Para Paulo Niccoli, o modelo econômico também molda muito o caráter do indivíduo. Por exemplo, se ele está inserido num mercado profissional “de cada um por si” talvez incorpore esse valor nas suas ações. Por outro lado, “a maioria das religiões preza pelo senso comunitário, então às vezes são bolhas e identificações do eu com o outro”.
— A decisão final é sempre cultural, é fruto de juízos de valor, uma reflexão moral muito rápida se vale a pena ou não o instinto de ajudar — avalia o antropólogo.
Mas o debate ainda não se encerra.
Genética
Os cientistas não podem realizar testes para tentar medir as reações em situações de altruísmo extremo, pelo risco aos participantes.
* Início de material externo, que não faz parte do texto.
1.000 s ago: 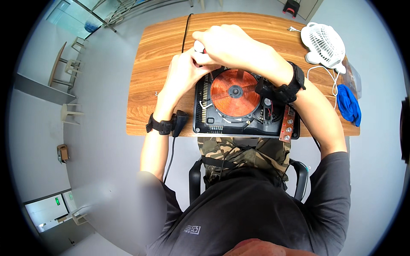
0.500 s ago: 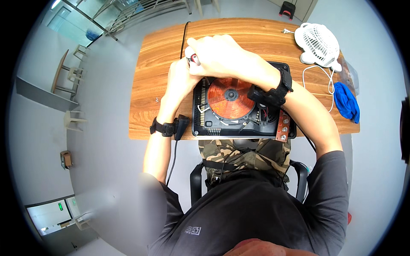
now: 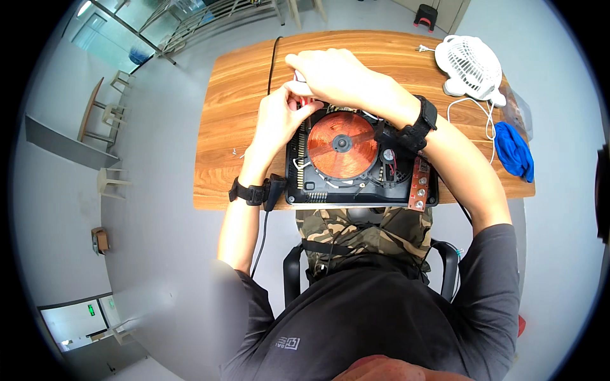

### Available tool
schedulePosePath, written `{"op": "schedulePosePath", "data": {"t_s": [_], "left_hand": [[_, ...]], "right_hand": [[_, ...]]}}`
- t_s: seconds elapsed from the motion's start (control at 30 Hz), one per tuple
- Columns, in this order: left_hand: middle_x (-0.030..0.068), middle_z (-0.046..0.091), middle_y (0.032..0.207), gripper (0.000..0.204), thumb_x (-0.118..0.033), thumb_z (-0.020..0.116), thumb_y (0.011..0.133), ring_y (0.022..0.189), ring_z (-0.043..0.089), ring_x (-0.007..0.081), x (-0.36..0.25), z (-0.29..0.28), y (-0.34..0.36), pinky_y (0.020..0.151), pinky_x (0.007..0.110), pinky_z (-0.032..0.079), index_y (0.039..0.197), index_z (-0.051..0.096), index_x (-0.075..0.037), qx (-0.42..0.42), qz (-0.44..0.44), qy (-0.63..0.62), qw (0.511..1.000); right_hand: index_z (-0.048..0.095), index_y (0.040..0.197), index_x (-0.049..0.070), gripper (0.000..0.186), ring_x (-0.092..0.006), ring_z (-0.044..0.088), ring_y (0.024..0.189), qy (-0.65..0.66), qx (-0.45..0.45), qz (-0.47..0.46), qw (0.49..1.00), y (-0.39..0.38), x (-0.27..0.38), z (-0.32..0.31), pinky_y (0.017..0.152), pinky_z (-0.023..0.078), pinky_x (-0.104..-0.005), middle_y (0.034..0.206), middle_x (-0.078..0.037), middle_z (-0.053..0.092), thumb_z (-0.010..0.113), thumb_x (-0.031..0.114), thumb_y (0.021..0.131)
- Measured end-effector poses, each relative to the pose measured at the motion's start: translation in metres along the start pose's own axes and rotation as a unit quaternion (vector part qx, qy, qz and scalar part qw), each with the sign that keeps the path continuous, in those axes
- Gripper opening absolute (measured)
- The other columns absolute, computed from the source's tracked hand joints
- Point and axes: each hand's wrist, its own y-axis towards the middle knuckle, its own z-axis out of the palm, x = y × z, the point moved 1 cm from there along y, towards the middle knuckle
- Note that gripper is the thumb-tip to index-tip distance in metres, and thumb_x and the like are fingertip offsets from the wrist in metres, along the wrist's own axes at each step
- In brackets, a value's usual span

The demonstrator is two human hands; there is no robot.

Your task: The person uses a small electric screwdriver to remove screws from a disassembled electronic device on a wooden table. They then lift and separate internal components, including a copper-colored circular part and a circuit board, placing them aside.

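Note:
An opened induction cooker (image 3: 300,198) lies at the table's near edge, its copper coil (image 3: 341,146) exposed on a black base. Over its far left corner, my right hand (image 3: 333,76) is closed around the top of a screwdriver (image 3: 305,100), whose red and white handle is mostly hidden by fingers. My left hand (image 3: 279,117) pinches lower down on it, thumb towards the cooker's edge. The tip is out of sight. At the cooker's near right corner rests a brown circuit board strip (image 3: 419,184). A small fan (image 3: 389,155) sits beside the coil.
Small screws (image 3: 236,152) lie on the wooden table (image 3: 219,127) at the left. A white fan (image 3: 470,66) with its cable stands at the far right, near a blue cloth (image 3: 513,151) and a clear plastic bag (image 3: 518,111). A black cord (image 3: 274,66) crosses the far edge.
Both hands have shifted slightly right, nearer the cooker's far left corner. The screwdriver has moved with them, and its red part now shows between the left fingers.

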Motion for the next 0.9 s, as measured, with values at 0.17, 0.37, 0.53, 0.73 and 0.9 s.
{"op": "schedulePosePath", "data": {"t_s": [0.17,0.37,0.53,0.73,0.9], "left_hand": [[-0.0027,0.059,0.073,0.022,-0.019,0.079,0.091,0.067,0.053,0.0086,0.009,-0.008,0.003,0.064,0.027,0.047,0.101,0.069,-0.002,0.046,0.052,-0.124,0.99],[0.0004,0.073,0.085,0.023,-0.014,0.079,0.089,0.07,0.054,0.0041,0.002,-0.014,-0.002,0.066,0.024,0.046,0.104,0.073,0.001,0.064,-0.033,-0.075,0.995],[0.0035,0.078,0.093,0.027,-0.012,0.084,0.083,0.076,0.063,0.0056,0.006,-0.006,0.004,0.072,0.026,0.052,0.105,0.075,0.0,0.043,-0.008,-0.101,0.994],[0.0024,0.076,0.087,0.022,-0.016,0.079,0.088,0.077,0.063,0.0055,0.001,-0.023,0.011,0.074,0.026,0.052,0.104,0.075,-0.002,0.123,0.009,-0.063,0.99],[-0.0041,0.064,0.073,0.02,-0.017,0.079,0.089,0.067,0.047,0.0029,0.006,-0.023,0.001,0.061,0.026,0.041,0.101,0.075,-0.002,0.096,-0.028,-0.084,0.991]], "right_hand": [[0.052,0.118,0.006,0.027,-0.0412,0.065,0.094,0.061,0.097,-0.018,0.993,-0.009,0.0,-0.006,0.076,0.055,-0.0496,0.115,-0.02,0.054,0.056,0.028,0.102],[0.052,0.118,0.006,0.035,-0.0394,0.064,0.101,0.098,0.081,-0.107,0.986,-0.01,-0.007,-0.009,0.08,0.055,-0.0472,0.115,-0.02,0.053,0.06,0.034,0.1],[0.068,0.105,0.007,0.05,-0.0378,0.072,0.069,-0.097,0.027,0.0,0.995,0.002,0.001,-0.004,0.063,0.056,-0.0474,0.068,-0.016,0.071,0.055,0.054,0.099],[0.06,0.12,0.009,0.035,-0.0381,0.069,0.092,0.031,0.11,-0.025,0.993,0.001,-0.007,-0.011,0.078,0.054,-0.0485,0.099,-0.018,0.069,0.057,0.036,0.097],[0.057,0.121,0.01,0.036,-0.0381,0.066,0.105,0.081,0.161,-0.073,0.981,-0.004,-0.008,-0.021,0.086,0.052,-0.0495,0.112,-0.02,0.063,0.057,0.038,0.099]]}}
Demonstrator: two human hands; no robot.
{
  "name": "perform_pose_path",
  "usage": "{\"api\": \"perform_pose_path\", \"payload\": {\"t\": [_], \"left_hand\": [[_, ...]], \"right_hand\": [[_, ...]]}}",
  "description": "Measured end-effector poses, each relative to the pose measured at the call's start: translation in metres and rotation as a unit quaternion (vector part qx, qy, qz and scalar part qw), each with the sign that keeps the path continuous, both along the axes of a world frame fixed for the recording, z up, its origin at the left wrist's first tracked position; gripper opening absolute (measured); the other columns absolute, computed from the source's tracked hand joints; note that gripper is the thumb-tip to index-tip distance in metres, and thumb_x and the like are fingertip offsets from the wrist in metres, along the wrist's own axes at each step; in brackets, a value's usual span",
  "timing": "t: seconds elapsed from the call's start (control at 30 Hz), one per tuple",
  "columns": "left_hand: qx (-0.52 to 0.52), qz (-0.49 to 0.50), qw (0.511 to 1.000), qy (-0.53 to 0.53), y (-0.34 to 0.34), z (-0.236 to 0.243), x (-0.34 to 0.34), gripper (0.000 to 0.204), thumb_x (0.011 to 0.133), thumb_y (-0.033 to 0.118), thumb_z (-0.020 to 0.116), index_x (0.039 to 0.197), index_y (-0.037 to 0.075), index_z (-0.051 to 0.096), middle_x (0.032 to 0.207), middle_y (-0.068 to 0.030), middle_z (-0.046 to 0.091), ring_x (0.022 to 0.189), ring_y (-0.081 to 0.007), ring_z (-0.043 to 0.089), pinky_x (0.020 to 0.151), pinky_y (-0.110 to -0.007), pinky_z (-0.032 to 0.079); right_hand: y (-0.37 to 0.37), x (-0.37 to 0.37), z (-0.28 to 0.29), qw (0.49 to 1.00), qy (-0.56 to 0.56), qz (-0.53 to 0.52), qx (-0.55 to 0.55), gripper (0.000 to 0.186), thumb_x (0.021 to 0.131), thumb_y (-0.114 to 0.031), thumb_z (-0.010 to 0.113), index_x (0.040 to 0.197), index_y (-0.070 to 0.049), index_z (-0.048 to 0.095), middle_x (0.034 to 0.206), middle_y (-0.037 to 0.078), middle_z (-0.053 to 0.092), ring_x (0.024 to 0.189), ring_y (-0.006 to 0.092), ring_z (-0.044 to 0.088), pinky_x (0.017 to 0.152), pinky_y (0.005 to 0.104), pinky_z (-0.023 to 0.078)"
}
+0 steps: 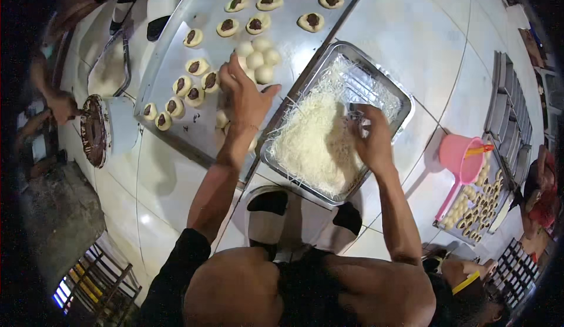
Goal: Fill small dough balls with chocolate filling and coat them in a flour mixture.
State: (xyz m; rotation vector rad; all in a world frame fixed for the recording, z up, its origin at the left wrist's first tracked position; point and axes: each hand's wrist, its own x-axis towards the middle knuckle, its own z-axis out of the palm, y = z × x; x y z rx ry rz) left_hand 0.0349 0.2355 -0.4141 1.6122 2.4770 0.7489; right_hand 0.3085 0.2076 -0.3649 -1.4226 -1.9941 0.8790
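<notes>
My left hand [248,101] is over the large metal sheet tray [170,45], thumb and fingers spread, beside a cluster of smooth pale dough balls [257,59]. Around it lie flattened dough pieces [197,66], each with a dark brown filling on top. More dough balls [222,118] are partly hidden by my left wrist. My right hand [374,139] is over the rectangular metal pan [405,101], fingers curled around a small shiny metal piece [356,113] whose kind I cannot make out. A heap of pale shredded cheese [311,136] fills much of that pan, next to my right fingers.
At left, a white bucket [122,124] carries a lid smeared with brown paste; another person's hand [61,107] is close by. A pink dipper [461,159] and a tray of filled dough [476,209] are at right, near stacked metal pans [510,107].
</notes>
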Motion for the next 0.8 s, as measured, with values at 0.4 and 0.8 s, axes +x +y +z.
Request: {"api": "perform_pose_path", "payload": {"t": [0.4,0.8], "left_hand": [[-0.132,0.035,0.982,-0.13,-0.078,0.032,-0.105,0.032,0.083,0.026,0.069,0.103,0.001,0.066,0.096,-0.0103,0.067,0.083,-0.0286,0.062,0.08,-0.038,0.049],[0.071,0.033,0.983,-0.164,-0.041,0.017,-0.099,0.024,0.091,0.022,0.058,0.106,0.003,0.063,0.103,-0.0112,0.067,0.088,-0.0255,0.064,0.082,-0.036,0.051]], "right_hand": [[-0.02,0.033,-0.022,0.971,-0.224,0.034,-0.081,0.036,0.075,-0.003,0.066,0.111,0.001,0.062,0.09,0.02,0.068,0.072,0.0378,0.062,0.068,0.0419,0.051],[-0.021,0.022,0.042,0.993,-0.12,-0.017,-0.002,0.026,0.075,-0.006,0.064,0.099,0.005,0.067,0.085,0.019,0.068,0.07,0.0358,0.062,0.065,0.0405,0.05]]}}
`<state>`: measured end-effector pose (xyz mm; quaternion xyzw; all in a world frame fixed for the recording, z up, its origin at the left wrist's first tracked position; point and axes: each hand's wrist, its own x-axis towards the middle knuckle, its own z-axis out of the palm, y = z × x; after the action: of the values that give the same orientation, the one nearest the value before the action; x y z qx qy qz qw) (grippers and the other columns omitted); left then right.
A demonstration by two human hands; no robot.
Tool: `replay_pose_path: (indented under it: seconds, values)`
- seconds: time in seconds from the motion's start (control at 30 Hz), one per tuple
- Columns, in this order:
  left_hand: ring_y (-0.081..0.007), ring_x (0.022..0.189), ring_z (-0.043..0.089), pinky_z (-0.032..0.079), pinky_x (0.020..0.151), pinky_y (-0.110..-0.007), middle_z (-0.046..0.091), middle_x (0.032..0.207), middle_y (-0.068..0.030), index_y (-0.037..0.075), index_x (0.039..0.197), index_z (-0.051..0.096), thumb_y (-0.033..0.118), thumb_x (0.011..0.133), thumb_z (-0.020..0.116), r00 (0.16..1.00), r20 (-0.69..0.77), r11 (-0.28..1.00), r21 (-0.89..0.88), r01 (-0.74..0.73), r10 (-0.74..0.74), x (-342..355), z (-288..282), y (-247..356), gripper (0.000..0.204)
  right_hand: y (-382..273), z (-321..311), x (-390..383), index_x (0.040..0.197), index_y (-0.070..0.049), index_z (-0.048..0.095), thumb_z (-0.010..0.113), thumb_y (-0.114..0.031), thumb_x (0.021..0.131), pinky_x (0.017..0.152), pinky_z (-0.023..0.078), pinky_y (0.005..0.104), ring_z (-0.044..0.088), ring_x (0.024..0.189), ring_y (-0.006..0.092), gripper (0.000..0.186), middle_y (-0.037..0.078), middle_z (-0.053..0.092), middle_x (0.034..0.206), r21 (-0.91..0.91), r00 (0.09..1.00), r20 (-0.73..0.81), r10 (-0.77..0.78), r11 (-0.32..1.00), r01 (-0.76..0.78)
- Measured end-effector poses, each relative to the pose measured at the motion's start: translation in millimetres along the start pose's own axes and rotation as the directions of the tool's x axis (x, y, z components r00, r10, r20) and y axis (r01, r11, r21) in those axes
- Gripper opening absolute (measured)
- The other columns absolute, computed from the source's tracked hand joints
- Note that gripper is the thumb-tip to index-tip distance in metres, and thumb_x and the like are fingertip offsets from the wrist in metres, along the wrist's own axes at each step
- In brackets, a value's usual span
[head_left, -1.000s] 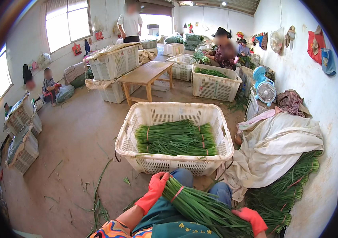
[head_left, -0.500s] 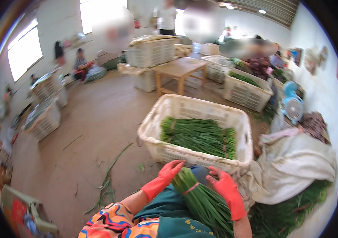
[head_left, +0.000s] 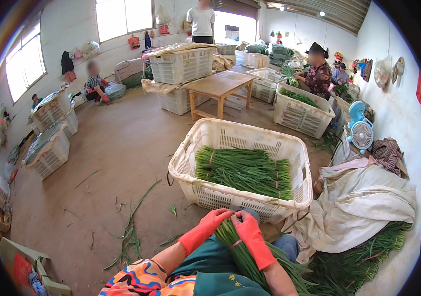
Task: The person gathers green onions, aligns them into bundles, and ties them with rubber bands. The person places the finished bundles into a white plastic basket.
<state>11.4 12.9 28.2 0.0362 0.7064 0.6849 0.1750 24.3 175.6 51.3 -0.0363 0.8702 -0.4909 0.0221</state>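
A bundle of garlic chives [head_left: 237,246], tied with a pink band, lies slantwise across my lap with its pale ends pointing away from me. At those ends my left hand [head_left: 214,223], in a red rubber glove, has its fingertips pinched together. Meeting it there is my right hand [head_left: 251,236], in a matching glove, its fingers closed and its wrist over the bundle. Whatever the fingertips pinch is too small to make out. Just beyond my knees stands a white plastic crate [head_left: 242,193], with several banded chive bundles [head_left: 242,170] laid inside.
To my right, a pale cloth [head_left: 368,204] partly covers more chives [head_left: 363,259] on the floor. A blue fan [head_left: 361,130] stands behind it. Farther off are a wooden table [head_left: 223,85], stacked crates [head_left: 181,66] and several people. Loose leaves [head_left: 131,227] litter the floor at left.
My right hand has moved left and inward from the bundle's right side, and its spread fingers have closed. Both hands now meet at the bundle's ends. The view has steadied and shifted slightly.
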Motion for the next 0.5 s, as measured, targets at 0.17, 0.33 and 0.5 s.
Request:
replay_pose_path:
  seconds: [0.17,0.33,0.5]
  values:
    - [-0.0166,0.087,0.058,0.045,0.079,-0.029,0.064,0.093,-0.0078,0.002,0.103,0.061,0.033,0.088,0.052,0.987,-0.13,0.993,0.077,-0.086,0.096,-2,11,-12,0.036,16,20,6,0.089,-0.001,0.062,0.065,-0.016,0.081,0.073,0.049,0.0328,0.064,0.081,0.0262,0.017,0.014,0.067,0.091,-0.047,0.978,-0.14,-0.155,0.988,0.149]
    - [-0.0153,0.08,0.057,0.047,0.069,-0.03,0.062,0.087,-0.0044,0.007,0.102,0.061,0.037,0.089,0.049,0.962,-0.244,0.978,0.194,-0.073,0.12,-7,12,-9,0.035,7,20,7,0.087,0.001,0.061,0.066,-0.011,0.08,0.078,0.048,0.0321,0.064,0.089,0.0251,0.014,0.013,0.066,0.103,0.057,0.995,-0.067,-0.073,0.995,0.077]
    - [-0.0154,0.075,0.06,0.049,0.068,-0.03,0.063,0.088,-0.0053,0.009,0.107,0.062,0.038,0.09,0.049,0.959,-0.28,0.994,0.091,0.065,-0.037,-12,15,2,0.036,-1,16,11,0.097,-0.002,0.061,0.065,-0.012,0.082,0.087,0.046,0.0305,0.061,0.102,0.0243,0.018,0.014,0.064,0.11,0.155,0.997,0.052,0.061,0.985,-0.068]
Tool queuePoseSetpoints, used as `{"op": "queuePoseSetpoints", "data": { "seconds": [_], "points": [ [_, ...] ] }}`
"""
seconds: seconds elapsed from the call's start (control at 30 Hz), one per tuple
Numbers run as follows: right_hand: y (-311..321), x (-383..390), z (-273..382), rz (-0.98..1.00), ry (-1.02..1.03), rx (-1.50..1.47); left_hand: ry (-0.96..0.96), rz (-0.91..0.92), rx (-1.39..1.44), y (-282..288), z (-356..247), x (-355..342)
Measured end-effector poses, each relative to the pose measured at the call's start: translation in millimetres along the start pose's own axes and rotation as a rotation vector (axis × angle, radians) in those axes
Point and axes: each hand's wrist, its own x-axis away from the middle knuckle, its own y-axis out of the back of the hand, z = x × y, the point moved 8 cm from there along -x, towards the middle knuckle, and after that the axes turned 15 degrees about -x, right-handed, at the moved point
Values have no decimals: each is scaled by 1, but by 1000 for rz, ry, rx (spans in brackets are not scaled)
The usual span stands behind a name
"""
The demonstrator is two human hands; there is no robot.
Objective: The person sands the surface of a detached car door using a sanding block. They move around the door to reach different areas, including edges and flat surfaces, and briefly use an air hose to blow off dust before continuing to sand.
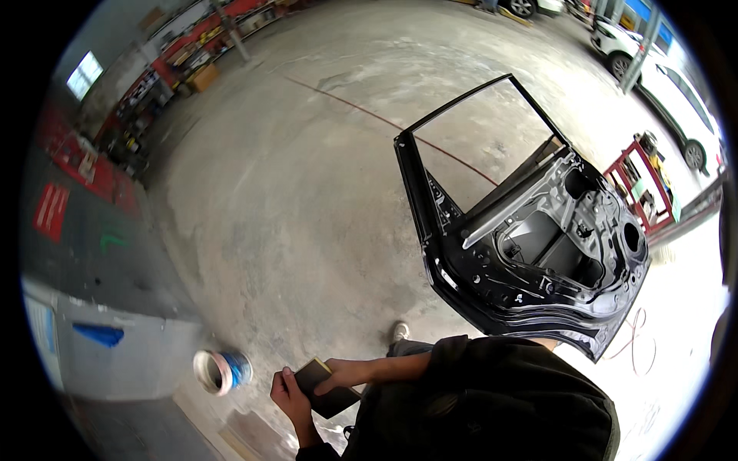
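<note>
Leftmost, a grey wall carried one red sheet and one blue patch, with one bright window and red shelving farther off. One bucket, blue on its outside, stood on the floor just beyond the hands. Next came the left hand, its thumb raised and its fingers curled in close at the near left edge of one dark, flat pad; most of those fingers were hidden, so I could not tell whether they gripped it. The pad was tilted between the two hands, with a thin yellow strip along its upper edge. From the other side the right hand held it, digits closed over the top edge and lying across the face. One pale shoe showed past the right forearm, and one red line ran along the concrete floor. To the right, one black car door stood well apart from the pad, near the person's body. Beyond it were one red cart loaded with things and two white cars, one large at the edge, one partly cut off at the top.
</note>
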Motion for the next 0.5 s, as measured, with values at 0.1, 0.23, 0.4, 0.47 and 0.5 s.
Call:
{"op": "queuePoseSetpoints", "data": {
  "seconds": [0.1, 0.23, 0.4, 0.47, 0.5],
  "points": [
    [27, -33, 55, -35, 91, -12, -24, 56, 51, -22, -15, -78],
    [85, -52, 121, -252, 165, -80, 24, 150, 152, -81, -12, -174],
    [174, -69, 192, -494, 406, -147, -229, 380, 90, -173, -66, -287],
    [205, -76, 216, -580, 467, -258, -470, 456, -10, -205, -105, -329],
    [218, -78, 224, -634, 528, -260, -589, 491, -52, -222, -125, -341]
  ]
}}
Mas pesquisadores da Case Western Reserve University, em Ohio, nos Estados Unidos, estudaram atos de altruísmo, em geral, e descobriram que a genética seria responsável por 51% desses gestos de bondade.
O trabalho foi feito com 296 gêmeos, idênticos e não idênticos, que foram questionados sobre doação de órgãos.
— Sempre que não se tem como encontrar uma alteração genética que explique uma condição, se faz estudo através dos gêmeos. Compara-se a reação de gêmeos idênticos, que tem 100% a mesma genética, com gêmeos diferentes, que tem DNA diferentes, como dois irmãos normais — explica o geneticista Salmo Raskin, diretor do Centro de Aconselhamento e Laboratório Genetika, em Curitiba.
Assim, caso uma condição, doença ou comportamento seja totalmente determinada pela genética, se um gêmeo idêntico tiver, a chance do outro ter é de 100%. Se não tem nada a ver com a genética, a concordância entre eles é bem baixa.
— É muito difícil de comprovar, mas provavelmente é multifatorial. Alguns autores acreditam que quando há mais a ideia de reciprocidade [ter algum benefício a partir da ajuda] ou o ato é feito entre a família, mais forte o fator genético na decisão. Ao contrário, quanto menor a chance de algum retorno e mais desconhecida a pessoa, maior o componente cultural.
Talvez o altruísmo, mesmo o extremo, seja ele próprio uma evolução da nossa espécie.
— A cultura e biologia coevoluiram, levando a ter mais atitudes altruístas entre humanos. No passado as leis de sobrevivência eram mais severas, hoje há uma abertura maior para ser altruísta — defende Raskin.